Sorti du porche de l’Assemblée nationale, je décidai de traverser la Seine. Place de la Concorde, je m’arrêtai au pied de l’obélisque. Je remarquai qu’à son extrémité figurait une gueule de chat tordue. Elle évoquait la bouche pulpeuse et parfois grimaçante de Nordine, mon compagnon de route du quartier qui m’avait fait croire qu’il avait suffisamment d’entregent pour convaincre le Chanteur de me rencontrer. Le chat, dernier personnage de l’obélisque, représentait pour moi le début de l’éternité. C’était vraiment une caricature de Nordine et je me disais que j’étais sur la bonne piste. Fort de mes pouvoirs, je me racontais que j’étais suffisamment en position de faire arrêter le président Chirac. J’imaginais que des magistrats avaient entre temps accumulé des preuves pour haute trahison de l’Etat dans des affaires de corruption, de ventes d’armes, je ne savais pas moi, c’était les magistrats, je le sentais, qui avaient découvert le pot-aux-roses.

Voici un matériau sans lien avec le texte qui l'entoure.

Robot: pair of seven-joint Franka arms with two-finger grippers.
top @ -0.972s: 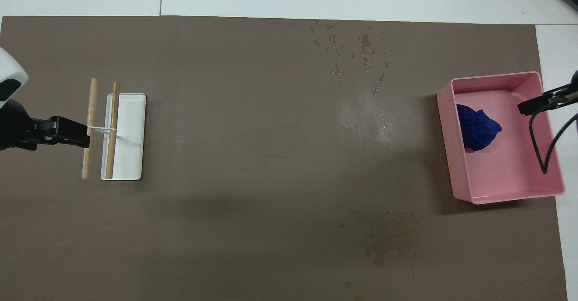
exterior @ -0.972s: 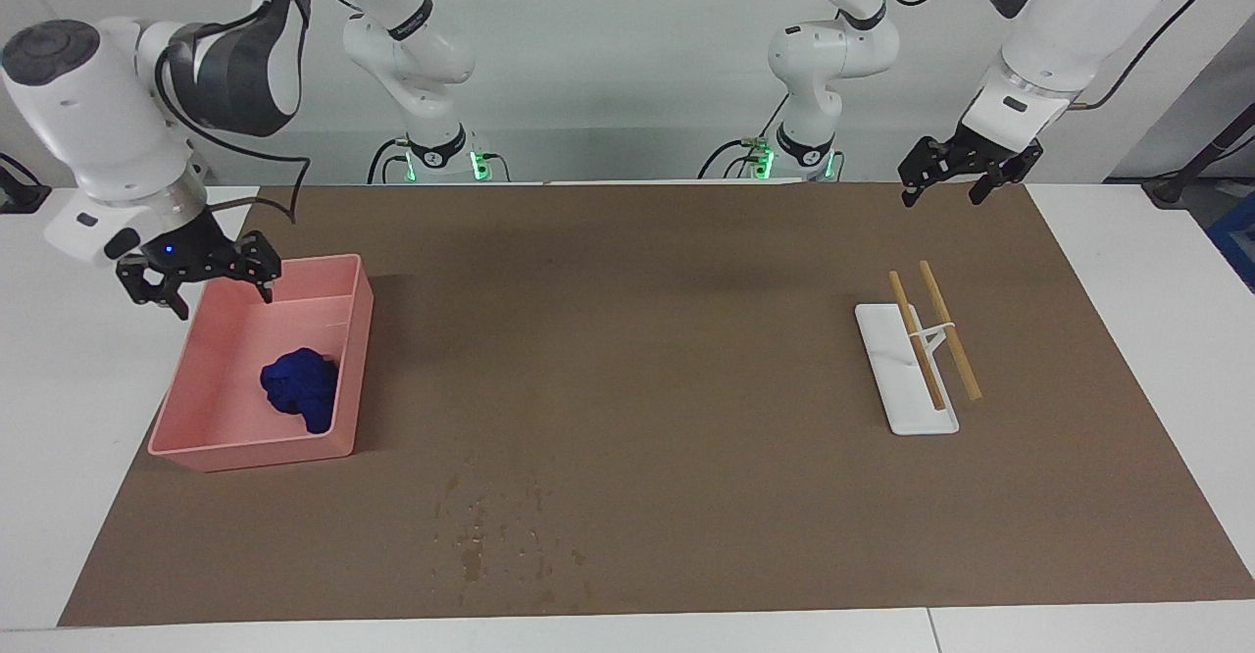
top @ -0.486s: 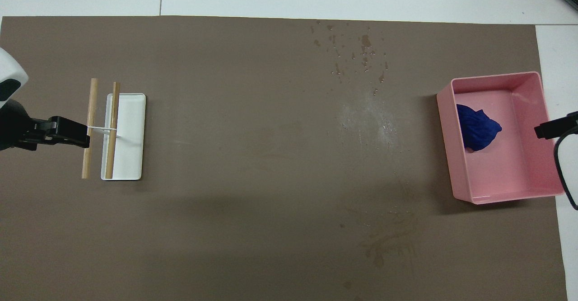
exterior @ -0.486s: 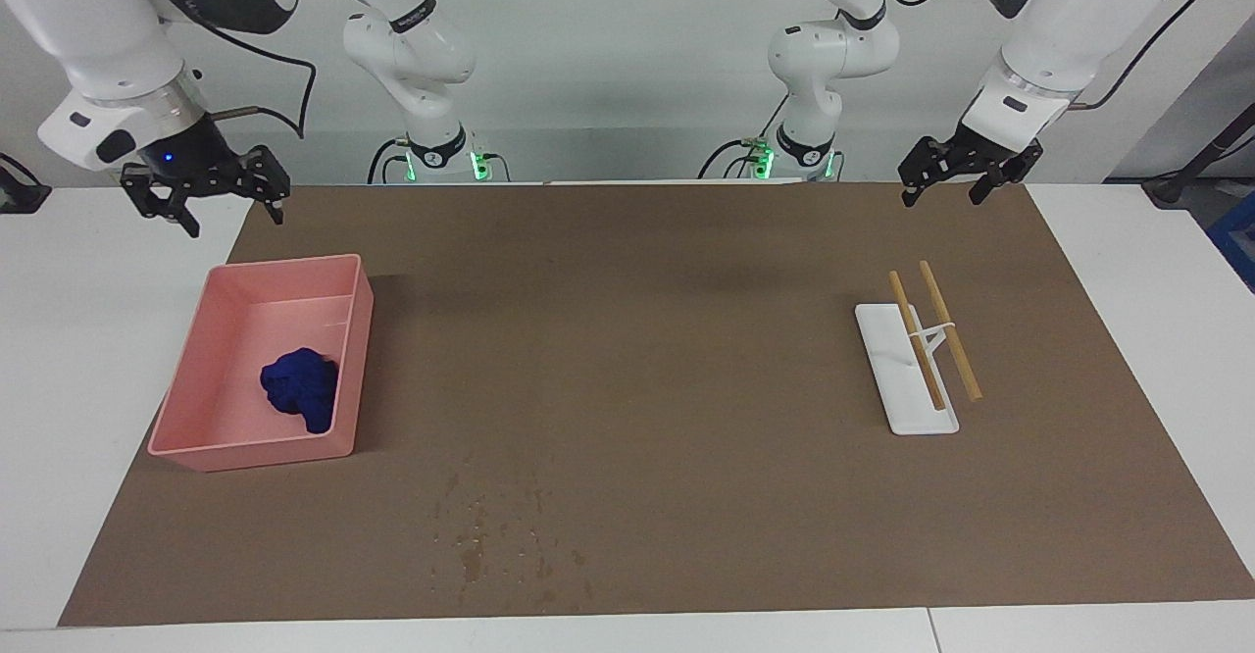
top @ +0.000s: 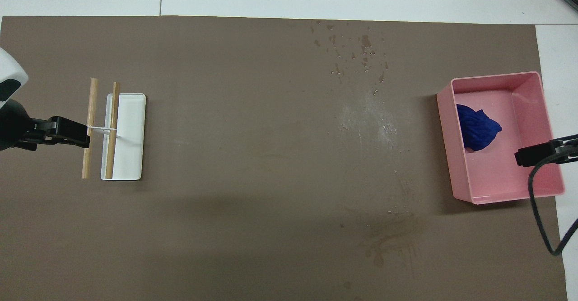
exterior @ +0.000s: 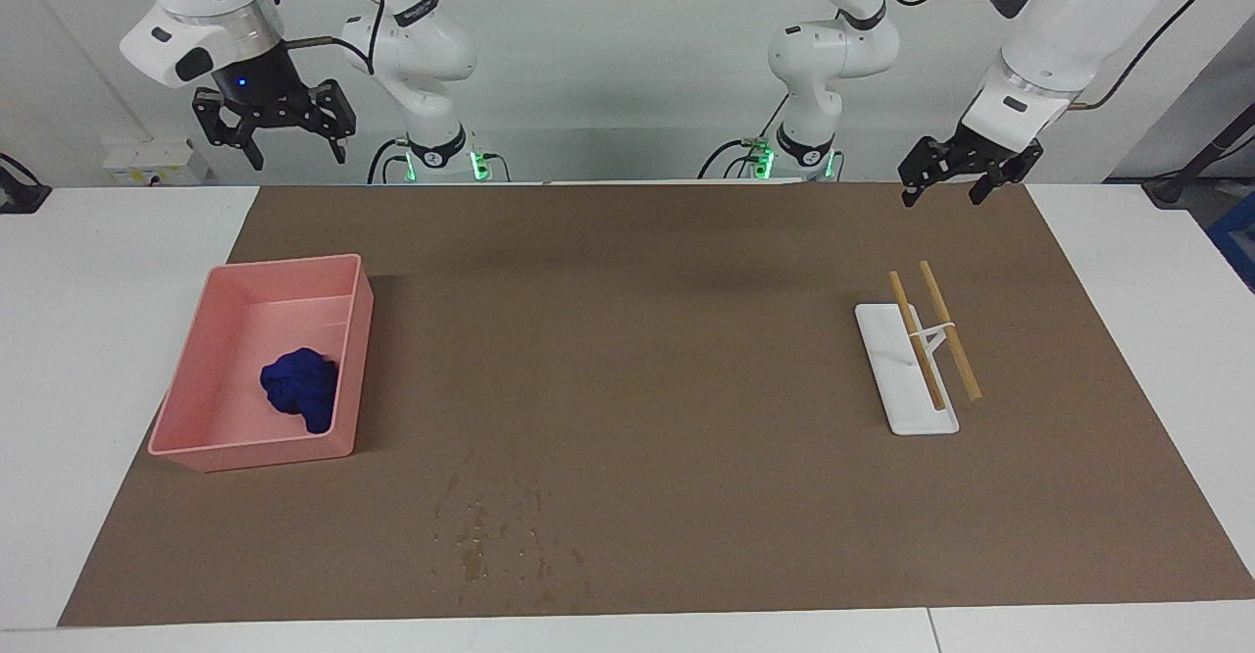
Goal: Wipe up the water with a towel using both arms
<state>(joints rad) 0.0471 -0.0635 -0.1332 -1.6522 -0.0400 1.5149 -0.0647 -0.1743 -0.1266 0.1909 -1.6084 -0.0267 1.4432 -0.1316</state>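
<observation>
The towel (exterior: pixel 301 390) is a bunched royal-blue cloth lying in the pink tray (exterior: pixel 211 354), also seen in the overhead view (top: pixel 477 127). The water (exterior: pixel 500 535) is a scatter of dark specks on the brown mat near the mat's edge farthest from the robots, also in the overhead view (top: pixel 356 57). My right gripper (exterior: pixel 275 148) is open and empty, high in the air above the robots' edge of the table; in the overhead view (top: pixel 526 156) it covers the tray's side. My left gripper (exterior: pixel 941 192) is open, empty and raised, waiting over the mat near the rack (top: pixel 81 134).
A white rack with two wooden sticks (exterior: pixel 917 359) stands toward the left arm's end of the mat (top: pixel 122 131). A faint dried stain (top: pixel 388 242) marks the mat nearer to the robots than the water. The pink tray (top: pixel 505 197) sits at the right arm's end.
My right gripper has risen from just above the tray's rim to high above the table and drawn back toward the robots. The towel stays in the tray. The left arm has not moved.
</observation>
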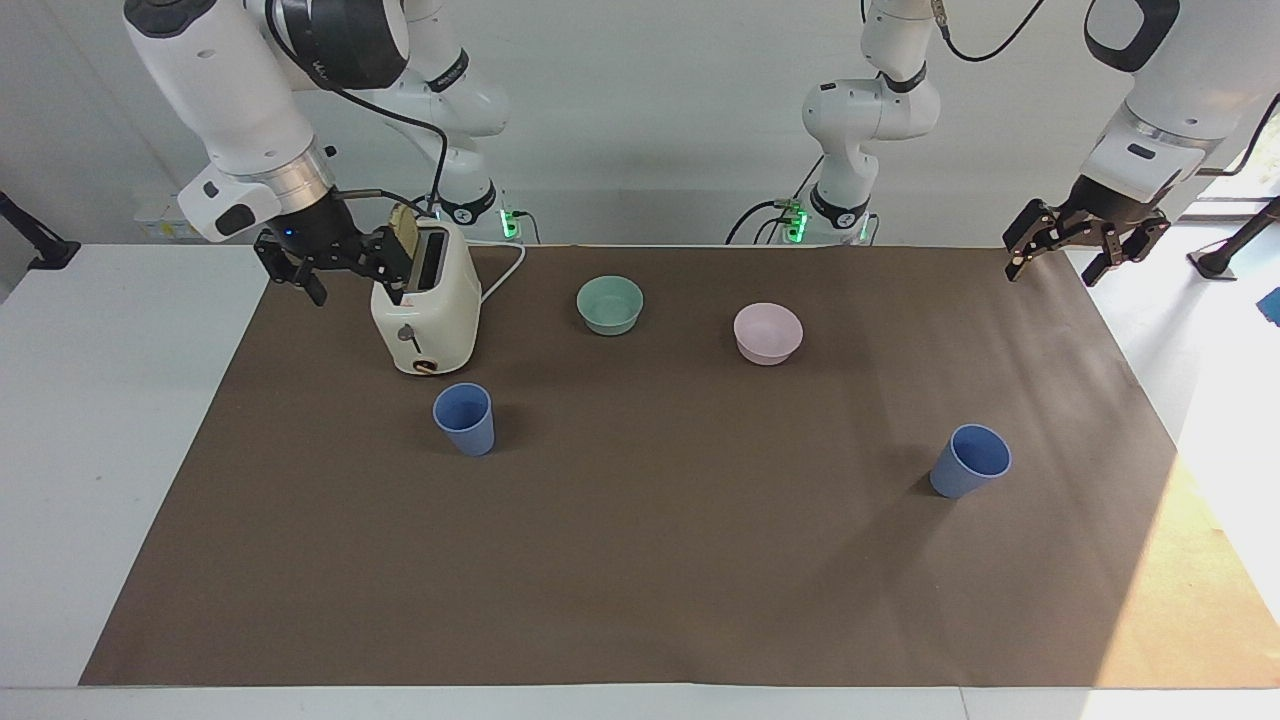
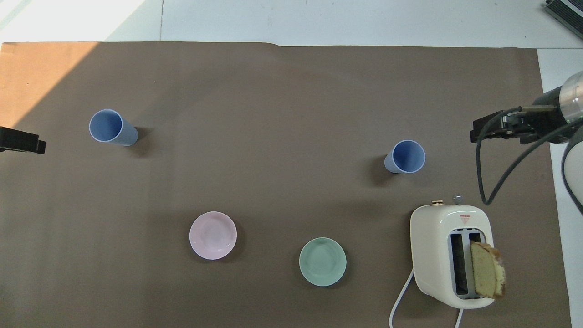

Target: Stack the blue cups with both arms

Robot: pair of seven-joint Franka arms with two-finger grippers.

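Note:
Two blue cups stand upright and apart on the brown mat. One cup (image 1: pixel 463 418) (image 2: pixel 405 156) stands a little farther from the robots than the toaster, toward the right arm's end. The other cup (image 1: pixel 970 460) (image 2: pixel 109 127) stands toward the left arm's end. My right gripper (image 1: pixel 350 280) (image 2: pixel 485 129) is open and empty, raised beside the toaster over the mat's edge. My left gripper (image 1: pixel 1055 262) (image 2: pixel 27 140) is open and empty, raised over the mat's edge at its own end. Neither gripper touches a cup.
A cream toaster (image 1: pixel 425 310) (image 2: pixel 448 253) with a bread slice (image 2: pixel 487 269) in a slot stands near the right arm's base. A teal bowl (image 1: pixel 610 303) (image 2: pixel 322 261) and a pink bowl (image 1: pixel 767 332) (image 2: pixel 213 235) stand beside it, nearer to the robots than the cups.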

Moi l’homme (femme ?) aux pouvoirs encore flous de l’atome et du magnétisme, je décidai de m’installer au pied de l’obélisque. Je posai une boîte d’allumettes en trois endroits différents et les allumai. Je m’allongeai au centre du triangle. Je fixai l’Elysée et imitai le cri nasal du chat très en colère. J’étais le superchat qui se voyait superman-woman. J’étais certain que ça allait impressionner Chirac, qu’il allait baisser la garde, que des hiérarques de la préfecture de police allaient se présenter pour lui signifier son arrestation sur une base constitutionnelle.
D’ailleurs un fourgon de policiers passa par là. Les flics me regardèrent faire et décidèrent de poursuivre leur route. Je continuai, répétai de plus en plus fort le cri du chat et j’imaginais du feu sortir de mes yeux. Je ne voyais aucun signe d’agitation autour du palais de l’Elysée. Le bougre, il tenait encore. Il fallait que je redouble d’énergie. J’allumai des cigarettes un peu partout autour de moi, contemplais l’obélisque, en appelai aux forces de la vie et de la mort. Je voulais vraiment lui faire passer un sale quart d’heure. Un soir alors que j’étais à Téhéran, un diplomate mitterrandien l’avait accusé d’avoir livré au pouvoir iranien armes et argent pour faire libérer les otages du Liban entre deux scrutins électoraux. Je n’avais jamais pu vérifier cette histoire (je n’en avais pas envie d’ailleurs, trop fatigué par toutes ces histoires de services secrets) mais je le sentais pas blanc comme neige le Chirac. Et là, je poussai un cri de loup. Je contractai mes muscles au maximum. Je concentrai mon regard sur l’Elysée. Je crachai dans sa direction. Je fis pipi sur l’obélisque en croyant déclencher une réaction chimique. J’en avais marre : je décidai de prendre un thé au Crillon avec mes pieds nus. Un beau Black me dit, à l’entrée : non pas cette fois-ci, désolé. Je fis route sur le palais de l’Elysée. Devant le porche, rien d’anormal. Moi je répétai :
Tu vas finir en prison !
J’entrai dans une boutique d’antiquités chinoises et je sentis que la vendeuse était prête à m’expulser. Je cherchais à gagner du temps et j’imaginais Chirac regarder son écran d’ordinateur car j’étais désormais persuadé que je n’étais pas retransmis à la télé mais via Internet. J’insistai pour qu’on me présentât une série de coupoles mises sous clé ainsi qu’un paravent. Debout devant le ministère de l’Intérieur, je ne sentis aucun frémissement. J’entrai dans une boutique de tissus précieux. Le couple de propriétaire me reçut avec tous les honneurs possibles, ce qui m’étonna vu mes pieds nus. Tenez cette étoffe. Elle est magnifique. Elle est vraiment faite pour la beauté des femmes. Elle vous irait très bien.
Toujours flatté qu’on me prenne d’emblée pour une femme, je sortis immédiatement ma carte bleue. Le tissu coûtait 1000 euros mais j’étais subjugué par sa beauté.
Je marchais devant le palais de l’Elysée, le tissu soigneusement déroulé sur mon corps. Et je lui dis :
Regarde comme je suis belle. Je sais que tu as voulu jouer au pervers avec moi. Tu ne m’auras jamais.
Il fallut que je rentre chez moi. J’avais d’autres idées pour faire valoir mes compétences fraîchement découvertes.